Stephen F. Austin, also known as "The Father of Texas", is most known for bringing over the first group of colonists into the state of Texas, this group is famously known as The Old Three Hundred.

He was born to Moses and Maria Austin on November 3rd in the year 1798 somewhere in southwestern Virginia before his family relocated to southeastern Missouri where the town of Potosi was then established.
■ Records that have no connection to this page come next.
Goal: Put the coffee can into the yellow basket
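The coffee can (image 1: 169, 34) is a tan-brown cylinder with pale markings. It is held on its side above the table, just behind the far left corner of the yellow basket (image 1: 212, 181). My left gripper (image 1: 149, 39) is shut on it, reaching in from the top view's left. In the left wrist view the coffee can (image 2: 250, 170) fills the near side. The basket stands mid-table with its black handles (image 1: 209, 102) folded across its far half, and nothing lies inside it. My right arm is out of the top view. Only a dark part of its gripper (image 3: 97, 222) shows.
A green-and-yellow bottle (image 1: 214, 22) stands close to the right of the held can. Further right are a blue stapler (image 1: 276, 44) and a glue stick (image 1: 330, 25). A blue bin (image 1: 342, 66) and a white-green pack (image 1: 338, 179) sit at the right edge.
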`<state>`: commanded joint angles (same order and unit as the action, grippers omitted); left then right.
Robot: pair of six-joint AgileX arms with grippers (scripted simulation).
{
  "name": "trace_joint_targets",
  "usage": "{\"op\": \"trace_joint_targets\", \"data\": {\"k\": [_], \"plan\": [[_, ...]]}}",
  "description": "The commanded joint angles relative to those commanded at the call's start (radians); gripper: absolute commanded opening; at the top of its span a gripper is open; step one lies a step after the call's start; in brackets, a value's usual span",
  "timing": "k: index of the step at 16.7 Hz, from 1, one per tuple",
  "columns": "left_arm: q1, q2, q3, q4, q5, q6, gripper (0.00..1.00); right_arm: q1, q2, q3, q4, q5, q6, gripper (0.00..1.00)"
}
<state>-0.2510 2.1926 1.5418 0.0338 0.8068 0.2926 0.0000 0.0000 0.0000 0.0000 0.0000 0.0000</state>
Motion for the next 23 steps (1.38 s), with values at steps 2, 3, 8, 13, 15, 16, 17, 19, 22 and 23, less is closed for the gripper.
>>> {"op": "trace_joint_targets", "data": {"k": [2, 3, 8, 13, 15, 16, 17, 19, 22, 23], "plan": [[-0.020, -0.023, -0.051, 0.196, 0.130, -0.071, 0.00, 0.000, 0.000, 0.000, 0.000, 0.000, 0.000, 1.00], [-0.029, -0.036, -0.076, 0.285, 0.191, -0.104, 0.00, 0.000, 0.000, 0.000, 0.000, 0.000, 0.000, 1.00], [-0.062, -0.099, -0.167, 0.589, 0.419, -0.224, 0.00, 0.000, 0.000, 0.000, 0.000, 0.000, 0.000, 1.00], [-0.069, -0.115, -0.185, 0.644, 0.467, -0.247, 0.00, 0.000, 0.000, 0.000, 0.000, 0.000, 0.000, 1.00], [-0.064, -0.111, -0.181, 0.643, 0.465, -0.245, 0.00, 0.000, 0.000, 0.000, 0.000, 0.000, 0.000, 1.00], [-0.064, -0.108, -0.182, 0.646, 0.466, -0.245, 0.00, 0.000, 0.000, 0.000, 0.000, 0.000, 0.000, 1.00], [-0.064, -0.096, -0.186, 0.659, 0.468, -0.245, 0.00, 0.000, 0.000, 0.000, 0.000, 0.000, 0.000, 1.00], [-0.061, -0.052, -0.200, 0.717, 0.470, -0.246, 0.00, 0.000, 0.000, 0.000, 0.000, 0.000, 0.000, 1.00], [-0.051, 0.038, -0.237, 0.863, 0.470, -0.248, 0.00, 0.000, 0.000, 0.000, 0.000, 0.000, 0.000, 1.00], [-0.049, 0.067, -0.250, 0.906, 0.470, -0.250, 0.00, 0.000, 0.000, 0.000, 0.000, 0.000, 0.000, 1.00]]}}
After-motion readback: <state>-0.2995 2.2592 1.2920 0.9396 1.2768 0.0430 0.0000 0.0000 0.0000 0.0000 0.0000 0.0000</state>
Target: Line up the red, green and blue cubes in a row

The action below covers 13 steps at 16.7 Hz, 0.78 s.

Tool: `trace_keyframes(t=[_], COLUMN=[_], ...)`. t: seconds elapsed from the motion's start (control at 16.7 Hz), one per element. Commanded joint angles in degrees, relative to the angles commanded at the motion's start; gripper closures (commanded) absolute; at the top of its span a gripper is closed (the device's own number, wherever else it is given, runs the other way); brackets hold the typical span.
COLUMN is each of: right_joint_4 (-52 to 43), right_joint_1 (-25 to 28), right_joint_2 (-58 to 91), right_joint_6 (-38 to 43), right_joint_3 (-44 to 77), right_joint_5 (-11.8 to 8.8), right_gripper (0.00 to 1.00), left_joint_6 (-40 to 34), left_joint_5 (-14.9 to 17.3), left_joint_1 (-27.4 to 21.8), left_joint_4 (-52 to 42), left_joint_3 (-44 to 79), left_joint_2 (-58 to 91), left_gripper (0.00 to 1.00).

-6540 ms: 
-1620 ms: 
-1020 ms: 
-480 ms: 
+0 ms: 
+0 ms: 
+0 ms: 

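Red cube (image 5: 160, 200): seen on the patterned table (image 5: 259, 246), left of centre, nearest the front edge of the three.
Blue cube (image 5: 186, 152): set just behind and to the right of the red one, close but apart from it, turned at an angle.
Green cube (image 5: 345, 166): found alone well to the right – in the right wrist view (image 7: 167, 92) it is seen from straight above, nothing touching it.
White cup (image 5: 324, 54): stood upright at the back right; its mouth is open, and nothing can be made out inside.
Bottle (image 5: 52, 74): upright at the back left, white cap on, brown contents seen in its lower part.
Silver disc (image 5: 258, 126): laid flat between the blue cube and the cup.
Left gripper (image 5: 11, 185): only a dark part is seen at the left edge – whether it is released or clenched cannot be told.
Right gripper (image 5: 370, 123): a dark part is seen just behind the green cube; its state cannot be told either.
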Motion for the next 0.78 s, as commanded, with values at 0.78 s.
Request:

That is where Austin spent his time getting educated until he turned eleven, which is the age in which Moses sent him to Connecticut to receive a proper education. After attending his grade school there, he spent two years in Transylvania University in the state of Kentucky.

After returning home in the spring of 1810, Stephen worked as the manager of his father's general store while also serving in his town's local militia and obtaining the charter for the Bank of St. Louis. After the failure of his family's business, he made a new life for himself in the state of Arkansas as a circuit judge where he served from July 1820 to August of the same year. He moved yet again to the city of New Orleans, there in which he lived with Joseph H. Hawkins, a close friend who later helped with the colonization of Texas. During this time, Moses Austin had traveled to San Antonio to apply for the land grant that his son would later inherit.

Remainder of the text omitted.